§ ACTIVITY
Identify every line in the records below that contains the word "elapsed", and copy each of those lines.

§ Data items
········
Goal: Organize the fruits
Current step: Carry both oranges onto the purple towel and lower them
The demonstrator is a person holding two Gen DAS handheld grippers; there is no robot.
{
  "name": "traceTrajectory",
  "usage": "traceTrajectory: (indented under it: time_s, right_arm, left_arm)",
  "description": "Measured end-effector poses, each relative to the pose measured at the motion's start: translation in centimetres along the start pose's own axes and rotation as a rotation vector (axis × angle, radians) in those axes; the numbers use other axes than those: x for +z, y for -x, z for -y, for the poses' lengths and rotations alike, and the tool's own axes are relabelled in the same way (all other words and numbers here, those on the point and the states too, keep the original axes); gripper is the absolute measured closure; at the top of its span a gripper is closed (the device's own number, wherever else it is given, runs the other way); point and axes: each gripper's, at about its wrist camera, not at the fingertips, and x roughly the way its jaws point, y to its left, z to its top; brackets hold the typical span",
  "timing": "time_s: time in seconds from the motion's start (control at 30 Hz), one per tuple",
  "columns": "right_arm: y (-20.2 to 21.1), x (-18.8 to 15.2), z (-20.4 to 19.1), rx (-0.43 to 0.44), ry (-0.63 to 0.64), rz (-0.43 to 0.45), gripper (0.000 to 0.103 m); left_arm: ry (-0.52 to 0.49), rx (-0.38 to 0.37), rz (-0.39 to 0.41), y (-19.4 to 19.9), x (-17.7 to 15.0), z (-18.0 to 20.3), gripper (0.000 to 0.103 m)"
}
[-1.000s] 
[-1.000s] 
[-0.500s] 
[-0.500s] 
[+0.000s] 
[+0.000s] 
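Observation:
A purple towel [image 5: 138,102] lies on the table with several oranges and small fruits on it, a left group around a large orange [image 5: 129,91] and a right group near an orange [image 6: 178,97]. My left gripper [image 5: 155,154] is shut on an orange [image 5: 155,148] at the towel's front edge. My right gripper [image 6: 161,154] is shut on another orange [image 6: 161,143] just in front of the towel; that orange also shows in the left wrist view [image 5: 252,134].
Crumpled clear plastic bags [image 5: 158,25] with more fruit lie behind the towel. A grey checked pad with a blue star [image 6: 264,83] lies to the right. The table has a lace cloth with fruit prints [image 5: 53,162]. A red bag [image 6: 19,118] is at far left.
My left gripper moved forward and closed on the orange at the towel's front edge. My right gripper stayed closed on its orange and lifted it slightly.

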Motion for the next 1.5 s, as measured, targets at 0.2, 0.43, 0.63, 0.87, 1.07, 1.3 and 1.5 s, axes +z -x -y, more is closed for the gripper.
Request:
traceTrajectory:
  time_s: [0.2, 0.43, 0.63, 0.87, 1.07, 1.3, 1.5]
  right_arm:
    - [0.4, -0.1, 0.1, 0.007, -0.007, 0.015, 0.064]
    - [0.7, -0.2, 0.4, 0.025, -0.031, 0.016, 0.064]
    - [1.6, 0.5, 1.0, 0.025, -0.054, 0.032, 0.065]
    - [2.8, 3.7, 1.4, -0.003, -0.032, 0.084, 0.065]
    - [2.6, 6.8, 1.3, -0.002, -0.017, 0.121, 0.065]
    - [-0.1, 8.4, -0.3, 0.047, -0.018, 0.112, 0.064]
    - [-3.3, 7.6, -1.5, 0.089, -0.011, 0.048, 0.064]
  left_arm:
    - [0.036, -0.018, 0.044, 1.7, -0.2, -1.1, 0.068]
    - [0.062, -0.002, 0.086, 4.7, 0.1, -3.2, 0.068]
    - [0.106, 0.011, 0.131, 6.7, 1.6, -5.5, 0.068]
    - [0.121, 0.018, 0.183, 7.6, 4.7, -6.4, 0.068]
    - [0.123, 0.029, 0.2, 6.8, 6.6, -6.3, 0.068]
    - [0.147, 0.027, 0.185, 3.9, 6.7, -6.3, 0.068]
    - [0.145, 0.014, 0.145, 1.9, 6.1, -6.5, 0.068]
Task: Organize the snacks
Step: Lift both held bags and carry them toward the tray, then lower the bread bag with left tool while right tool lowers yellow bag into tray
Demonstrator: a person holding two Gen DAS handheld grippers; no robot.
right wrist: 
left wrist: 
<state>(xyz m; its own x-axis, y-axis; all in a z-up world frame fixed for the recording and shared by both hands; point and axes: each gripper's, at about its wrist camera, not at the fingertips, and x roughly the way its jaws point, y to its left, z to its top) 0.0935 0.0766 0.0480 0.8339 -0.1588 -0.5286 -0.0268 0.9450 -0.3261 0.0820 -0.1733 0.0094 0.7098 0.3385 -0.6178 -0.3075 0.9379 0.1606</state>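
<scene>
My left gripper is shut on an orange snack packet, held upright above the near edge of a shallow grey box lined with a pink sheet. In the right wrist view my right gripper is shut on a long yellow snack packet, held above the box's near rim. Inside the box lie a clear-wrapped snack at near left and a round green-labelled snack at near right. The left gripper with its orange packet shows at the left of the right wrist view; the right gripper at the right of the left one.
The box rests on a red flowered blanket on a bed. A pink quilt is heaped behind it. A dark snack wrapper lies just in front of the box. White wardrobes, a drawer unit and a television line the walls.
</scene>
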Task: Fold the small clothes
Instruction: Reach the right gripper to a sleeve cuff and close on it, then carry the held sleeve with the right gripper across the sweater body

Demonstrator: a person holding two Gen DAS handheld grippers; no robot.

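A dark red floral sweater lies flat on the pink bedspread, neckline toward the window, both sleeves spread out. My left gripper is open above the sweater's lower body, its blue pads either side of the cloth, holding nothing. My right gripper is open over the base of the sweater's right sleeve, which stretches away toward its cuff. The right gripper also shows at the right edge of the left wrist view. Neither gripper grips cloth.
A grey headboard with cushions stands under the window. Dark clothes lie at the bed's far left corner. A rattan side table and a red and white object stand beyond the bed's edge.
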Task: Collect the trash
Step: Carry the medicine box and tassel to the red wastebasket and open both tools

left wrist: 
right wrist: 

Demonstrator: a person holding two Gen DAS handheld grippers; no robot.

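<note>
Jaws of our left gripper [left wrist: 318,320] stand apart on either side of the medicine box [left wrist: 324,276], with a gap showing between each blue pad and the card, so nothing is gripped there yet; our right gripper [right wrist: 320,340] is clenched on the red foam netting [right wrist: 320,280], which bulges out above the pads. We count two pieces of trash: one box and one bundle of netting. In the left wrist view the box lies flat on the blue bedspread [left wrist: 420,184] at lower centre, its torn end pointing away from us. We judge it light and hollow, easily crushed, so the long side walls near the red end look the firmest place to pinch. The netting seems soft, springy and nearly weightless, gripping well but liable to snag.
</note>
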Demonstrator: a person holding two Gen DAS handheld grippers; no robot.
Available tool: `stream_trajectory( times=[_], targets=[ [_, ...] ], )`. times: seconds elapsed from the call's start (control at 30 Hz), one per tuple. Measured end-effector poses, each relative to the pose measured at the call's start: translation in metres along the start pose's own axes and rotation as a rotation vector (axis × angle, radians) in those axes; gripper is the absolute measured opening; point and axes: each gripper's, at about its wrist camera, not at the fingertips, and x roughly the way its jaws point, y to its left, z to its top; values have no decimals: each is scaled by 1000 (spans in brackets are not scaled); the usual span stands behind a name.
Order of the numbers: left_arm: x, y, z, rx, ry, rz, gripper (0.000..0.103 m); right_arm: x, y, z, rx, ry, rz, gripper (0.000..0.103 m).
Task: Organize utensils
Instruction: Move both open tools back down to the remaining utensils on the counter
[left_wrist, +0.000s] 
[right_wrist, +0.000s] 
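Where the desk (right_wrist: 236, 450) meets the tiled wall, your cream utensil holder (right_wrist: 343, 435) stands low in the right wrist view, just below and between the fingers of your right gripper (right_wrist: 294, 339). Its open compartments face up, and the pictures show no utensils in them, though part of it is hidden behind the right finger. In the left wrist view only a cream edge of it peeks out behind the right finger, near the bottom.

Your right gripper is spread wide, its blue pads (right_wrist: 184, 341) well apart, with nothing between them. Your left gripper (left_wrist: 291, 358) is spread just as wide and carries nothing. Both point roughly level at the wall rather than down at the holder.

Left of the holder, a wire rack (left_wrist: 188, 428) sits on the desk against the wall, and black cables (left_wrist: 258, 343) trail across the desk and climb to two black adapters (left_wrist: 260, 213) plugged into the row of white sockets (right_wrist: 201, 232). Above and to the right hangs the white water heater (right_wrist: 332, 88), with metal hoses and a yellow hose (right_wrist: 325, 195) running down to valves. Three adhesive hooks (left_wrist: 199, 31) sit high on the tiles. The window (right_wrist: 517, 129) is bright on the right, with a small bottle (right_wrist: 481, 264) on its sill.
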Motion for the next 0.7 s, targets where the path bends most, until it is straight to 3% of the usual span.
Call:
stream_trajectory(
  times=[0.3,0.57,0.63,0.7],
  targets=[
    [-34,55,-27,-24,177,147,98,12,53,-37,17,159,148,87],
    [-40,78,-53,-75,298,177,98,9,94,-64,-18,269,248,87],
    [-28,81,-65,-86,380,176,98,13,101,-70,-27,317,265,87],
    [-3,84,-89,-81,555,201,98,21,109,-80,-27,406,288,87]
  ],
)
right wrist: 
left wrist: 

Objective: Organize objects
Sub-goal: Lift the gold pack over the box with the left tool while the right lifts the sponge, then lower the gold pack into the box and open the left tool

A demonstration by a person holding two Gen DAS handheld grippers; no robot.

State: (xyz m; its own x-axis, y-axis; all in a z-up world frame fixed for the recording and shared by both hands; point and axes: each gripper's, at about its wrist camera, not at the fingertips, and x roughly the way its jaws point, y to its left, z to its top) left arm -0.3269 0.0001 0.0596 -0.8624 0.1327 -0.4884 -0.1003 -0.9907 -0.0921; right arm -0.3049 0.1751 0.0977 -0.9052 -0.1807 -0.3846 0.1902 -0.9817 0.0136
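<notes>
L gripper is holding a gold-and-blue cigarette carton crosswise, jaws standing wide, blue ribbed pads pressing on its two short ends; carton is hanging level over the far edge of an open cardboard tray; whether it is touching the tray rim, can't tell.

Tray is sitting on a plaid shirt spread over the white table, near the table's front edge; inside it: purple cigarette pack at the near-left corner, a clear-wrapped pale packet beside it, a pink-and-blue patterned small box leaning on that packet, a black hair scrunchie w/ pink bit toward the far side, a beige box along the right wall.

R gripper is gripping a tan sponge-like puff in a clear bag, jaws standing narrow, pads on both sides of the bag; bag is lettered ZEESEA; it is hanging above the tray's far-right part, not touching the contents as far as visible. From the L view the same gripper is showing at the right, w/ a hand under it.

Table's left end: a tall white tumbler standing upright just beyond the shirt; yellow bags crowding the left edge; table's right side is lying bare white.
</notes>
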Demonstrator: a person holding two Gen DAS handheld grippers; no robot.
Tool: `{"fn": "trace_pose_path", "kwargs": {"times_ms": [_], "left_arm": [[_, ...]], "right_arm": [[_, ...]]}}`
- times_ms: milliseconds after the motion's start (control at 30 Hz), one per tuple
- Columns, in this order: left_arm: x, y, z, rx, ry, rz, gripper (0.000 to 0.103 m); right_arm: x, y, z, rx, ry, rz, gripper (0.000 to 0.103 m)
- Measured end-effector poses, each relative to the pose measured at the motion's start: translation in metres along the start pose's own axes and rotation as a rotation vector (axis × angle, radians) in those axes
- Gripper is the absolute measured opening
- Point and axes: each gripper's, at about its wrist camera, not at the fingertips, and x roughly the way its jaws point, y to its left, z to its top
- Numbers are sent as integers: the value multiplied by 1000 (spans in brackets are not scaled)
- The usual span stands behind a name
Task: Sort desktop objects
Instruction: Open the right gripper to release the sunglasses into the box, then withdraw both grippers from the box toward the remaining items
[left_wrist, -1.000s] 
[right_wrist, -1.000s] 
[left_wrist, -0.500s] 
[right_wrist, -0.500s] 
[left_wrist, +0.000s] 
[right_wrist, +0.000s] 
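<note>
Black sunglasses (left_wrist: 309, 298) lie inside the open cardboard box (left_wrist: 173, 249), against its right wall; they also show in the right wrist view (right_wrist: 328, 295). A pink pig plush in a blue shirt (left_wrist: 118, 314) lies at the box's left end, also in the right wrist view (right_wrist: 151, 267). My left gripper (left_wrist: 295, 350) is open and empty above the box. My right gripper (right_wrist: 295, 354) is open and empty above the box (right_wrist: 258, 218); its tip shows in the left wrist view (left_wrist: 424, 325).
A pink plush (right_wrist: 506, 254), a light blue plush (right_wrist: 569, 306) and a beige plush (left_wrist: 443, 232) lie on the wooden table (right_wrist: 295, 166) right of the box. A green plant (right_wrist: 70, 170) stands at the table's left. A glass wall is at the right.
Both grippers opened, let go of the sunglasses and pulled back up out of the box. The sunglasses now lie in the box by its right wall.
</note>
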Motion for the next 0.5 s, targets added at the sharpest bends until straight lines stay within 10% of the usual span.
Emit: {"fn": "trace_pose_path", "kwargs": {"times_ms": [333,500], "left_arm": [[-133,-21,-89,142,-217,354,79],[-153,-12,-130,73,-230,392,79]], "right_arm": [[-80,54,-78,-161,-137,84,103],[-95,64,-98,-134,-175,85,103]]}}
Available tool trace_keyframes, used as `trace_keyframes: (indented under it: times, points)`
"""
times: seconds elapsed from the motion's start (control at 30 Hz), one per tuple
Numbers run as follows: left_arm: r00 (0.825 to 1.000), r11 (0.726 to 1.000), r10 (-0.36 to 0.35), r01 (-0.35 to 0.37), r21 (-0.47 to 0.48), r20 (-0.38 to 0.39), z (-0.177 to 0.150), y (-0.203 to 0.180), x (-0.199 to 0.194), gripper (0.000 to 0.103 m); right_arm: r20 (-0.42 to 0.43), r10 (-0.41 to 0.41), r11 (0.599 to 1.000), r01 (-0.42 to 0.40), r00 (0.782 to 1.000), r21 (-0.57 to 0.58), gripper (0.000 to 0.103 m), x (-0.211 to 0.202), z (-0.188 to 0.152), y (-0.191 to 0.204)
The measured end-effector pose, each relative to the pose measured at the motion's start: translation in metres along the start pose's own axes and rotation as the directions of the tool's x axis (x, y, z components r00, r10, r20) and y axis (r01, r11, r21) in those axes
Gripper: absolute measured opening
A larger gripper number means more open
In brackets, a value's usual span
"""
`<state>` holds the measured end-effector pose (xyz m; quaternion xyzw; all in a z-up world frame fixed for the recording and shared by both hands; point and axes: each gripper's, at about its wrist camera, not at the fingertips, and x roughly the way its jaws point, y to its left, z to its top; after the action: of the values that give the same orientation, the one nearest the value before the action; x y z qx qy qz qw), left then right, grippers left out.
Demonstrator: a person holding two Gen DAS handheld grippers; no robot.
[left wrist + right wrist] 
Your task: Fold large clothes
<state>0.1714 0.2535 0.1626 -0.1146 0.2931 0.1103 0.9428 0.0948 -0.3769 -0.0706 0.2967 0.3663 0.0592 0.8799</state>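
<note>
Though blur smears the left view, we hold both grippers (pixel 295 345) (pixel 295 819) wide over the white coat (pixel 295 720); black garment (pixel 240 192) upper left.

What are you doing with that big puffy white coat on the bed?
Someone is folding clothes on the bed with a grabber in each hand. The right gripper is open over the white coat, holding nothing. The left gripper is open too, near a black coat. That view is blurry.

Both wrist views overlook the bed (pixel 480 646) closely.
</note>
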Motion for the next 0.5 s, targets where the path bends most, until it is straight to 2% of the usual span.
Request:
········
§ ANSWER SPACE
Available tool: `stream_trajectory( times=[_], targets=[ [_, ...] ], )`. times: seconds elapsed from the call's start (control at 30 Hz), one per tuple. Measured end-effector poses, each relative to the pose measured at the call's start: translation in metres along the start pose's own axes and rotation as a rotation vector (axis × angle, radians) in those axes; gripper is the absolute measured opening; point and axes: each gripper's, at about its wrist camera, not at the fingertips, and x roughly the way its jaws point, y to its left, z to its top; values have no decimals: each is scaled by 1000 (spans in brackets are not scaled); the usual span stands behind a name.
times: seconds elapsed from the motion's start (control at 30 Hz), one per tuple

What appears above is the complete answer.